The bill would require schools post three years worth of data on how students performed on state assessments.
Right now, student assessment transparency is headed in the opposite direction.
There has been some controversy in Maine over student testing because the Maine Department of Education made changes to state testing that were not in line with federal requirements.
As a result, the federal Department of Education has threatened to withhold Title 1A funding from Maine’s Education Department.
[RELATED: Maine Schools Could Lose Fed Funding Over Assessment Changes…]
At a public hearing on Wednesday, Commissioner Makin initially denied that Maine students’ test scores had fallen in recent years.
But when she eventually admitted that National Assessment of Educational Progress (NAEP) had indeed fallen, she said that the test scores don’t really matter anyways.
However, because of the changes made to student testing in Maine, it’s harder for parents to make an apples-to-apples comparisons with student data collected in recent years.
Some student testing data is available for inspection through the federally mandated Every Student Succeeds Act (ESSA) portal operated by the state.
But the portal is glitchy, inconsistent, and very user-unfriendly. (See for yourself.)

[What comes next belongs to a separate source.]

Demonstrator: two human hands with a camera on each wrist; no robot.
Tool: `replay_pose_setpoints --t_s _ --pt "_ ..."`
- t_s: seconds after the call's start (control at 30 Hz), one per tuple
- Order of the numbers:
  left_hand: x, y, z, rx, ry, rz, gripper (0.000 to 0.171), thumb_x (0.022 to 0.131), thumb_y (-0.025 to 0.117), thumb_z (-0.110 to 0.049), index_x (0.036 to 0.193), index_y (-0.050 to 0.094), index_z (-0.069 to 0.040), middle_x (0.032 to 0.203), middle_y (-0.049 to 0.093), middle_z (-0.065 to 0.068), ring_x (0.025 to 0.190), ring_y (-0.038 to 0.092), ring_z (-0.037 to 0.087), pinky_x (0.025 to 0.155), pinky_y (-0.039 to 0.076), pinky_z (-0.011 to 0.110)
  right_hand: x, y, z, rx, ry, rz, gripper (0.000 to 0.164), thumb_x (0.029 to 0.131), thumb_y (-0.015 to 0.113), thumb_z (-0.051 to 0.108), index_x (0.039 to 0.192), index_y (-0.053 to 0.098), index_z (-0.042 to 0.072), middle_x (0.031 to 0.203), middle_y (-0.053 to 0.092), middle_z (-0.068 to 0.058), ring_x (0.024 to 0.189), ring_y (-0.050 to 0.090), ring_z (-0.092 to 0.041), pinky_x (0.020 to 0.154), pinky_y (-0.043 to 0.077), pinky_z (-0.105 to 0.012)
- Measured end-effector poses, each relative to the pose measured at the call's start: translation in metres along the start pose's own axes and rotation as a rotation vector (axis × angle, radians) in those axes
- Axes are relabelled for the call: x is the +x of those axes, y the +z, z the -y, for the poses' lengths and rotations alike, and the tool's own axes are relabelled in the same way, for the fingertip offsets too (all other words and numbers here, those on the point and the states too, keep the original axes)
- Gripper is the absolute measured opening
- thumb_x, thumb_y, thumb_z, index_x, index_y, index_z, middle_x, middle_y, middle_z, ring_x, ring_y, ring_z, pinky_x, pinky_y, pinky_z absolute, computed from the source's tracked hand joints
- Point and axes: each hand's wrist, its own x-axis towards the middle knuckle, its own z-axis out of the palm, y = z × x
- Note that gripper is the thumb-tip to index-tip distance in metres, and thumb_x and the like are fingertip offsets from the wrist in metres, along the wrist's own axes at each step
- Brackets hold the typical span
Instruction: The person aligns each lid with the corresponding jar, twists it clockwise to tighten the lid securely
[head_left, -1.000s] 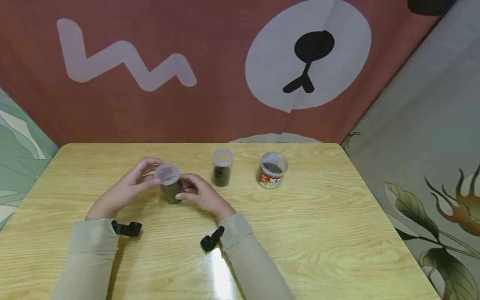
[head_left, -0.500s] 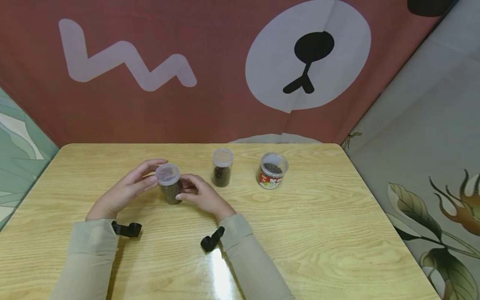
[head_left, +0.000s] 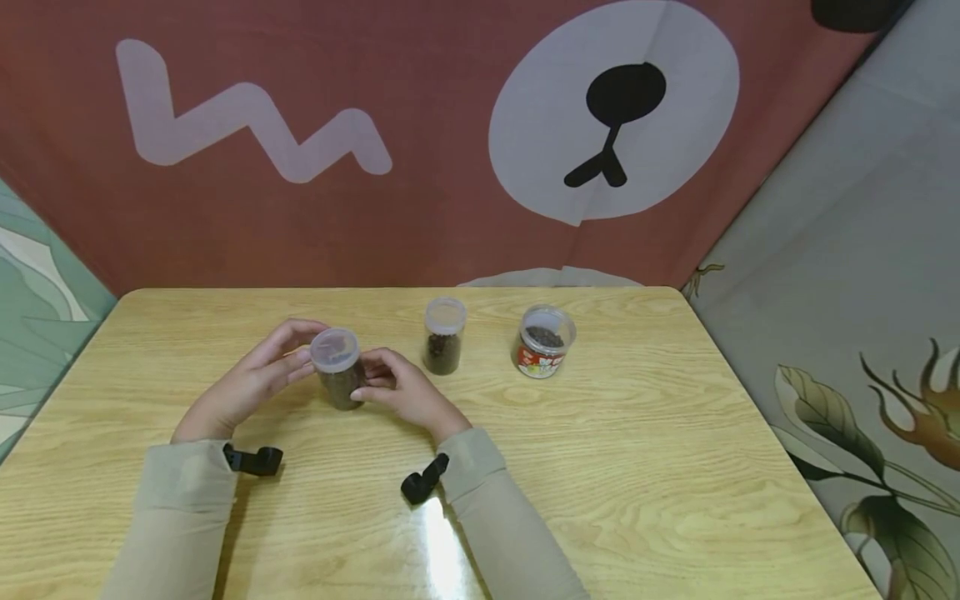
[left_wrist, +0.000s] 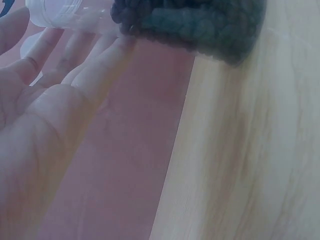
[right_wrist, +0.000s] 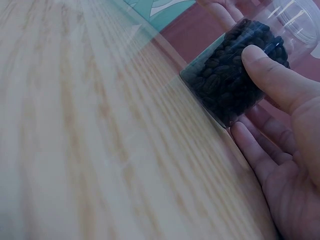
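Observation:
A clear plastic jar of coffee beans (head_left: 342,385), with a translucent lid (head_left: 335,349) over its mouth, stands upright on the wooden table. My right hand (head_left: 405,395) grips its lower body from the right; in the right wrist view the thumb presses on the side of the bean-filled jar (right_wrist: 220,82). At the upper left of the jar is my left hand (head_left: 247,379), fingers and thumb spread around the lid's side. The left wrist view has the fingers (left_wrist: 95,65) fairly straight beside the jar, the thumb apart from the lid. Contact of those fingertips is partly hidden.
A second lidded jar with dark beans (head_left: 444,342) stands to the right, near the back of the table (head_left: 637,467). Farther right is a wider lidless tub (head_left: 542,358) with a red label and dark contents. A brown cloth (head_left: 420,225) hangs behind the table.
The left thumb has drawn back slightly from the lid to its left side. The right hand and the jar have stayed in nearly the same place.

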Motion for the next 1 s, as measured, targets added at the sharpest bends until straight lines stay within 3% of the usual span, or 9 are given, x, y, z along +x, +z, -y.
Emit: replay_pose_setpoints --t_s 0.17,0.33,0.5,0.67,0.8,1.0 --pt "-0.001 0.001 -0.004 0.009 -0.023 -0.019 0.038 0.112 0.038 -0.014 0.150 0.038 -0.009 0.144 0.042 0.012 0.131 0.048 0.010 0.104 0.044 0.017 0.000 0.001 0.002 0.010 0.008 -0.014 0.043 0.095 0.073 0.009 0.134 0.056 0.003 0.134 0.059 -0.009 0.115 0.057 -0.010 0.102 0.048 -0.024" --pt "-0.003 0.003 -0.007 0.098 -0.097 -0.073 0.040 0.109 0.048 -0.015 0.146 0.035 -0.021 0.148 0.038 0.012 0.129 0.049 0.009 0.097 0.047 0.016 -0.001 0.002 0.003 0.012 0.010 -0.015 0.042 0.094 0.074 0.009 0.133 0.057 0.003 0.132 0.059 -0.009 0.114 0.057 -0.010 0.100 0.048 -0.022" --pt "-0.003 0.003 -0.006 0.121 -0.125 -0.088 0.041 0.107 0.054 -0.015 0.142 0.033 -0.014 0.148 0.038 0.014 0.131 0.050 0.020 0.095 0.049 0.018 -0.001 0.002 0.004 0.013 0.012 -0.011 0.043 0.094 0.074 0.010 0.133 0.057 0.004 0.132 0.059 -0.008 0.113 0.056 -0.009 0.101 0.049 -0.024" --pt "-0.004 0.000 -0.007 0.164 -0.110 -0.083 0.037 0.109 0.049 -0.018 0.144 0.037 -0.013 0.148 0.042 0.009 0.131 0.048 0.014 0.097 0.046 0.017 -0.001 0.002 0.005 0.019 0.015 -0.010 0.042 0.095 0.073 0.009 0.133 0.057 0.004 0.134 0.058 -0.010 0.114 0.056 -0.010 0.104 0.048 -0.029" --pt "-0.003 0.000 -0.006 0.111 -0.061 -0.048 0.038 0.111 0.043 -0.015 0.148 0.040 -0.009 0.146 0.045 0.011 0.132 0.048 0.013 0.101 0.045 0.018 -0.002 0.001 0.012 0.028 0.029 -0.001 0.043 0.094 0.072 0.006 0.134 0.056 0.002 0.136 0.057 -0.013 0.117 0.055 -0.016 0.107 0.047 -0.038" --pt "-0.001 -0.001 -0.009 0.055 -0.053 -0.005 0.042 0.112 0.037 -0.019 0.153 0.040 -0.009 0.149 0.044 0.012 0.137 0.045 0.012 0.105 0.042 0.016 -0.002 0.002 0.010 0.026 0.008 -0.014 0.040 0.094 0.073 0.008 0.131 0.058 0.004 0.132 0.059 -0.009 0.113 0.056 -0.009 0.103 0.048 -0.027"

Sampson’s bill would also restrict schools from offering coursework based on social-emotional learning concepts or racial equity ideas sometimes described as Critical Race Theory.
Under the bill, schools would be required to offer classes and curriculum materials that “ensure schools meet the purpose of education as provided in the Constitution of Maine and disseminate the knowledge needed to ensure the rights and liberties of United States citizens in the State.”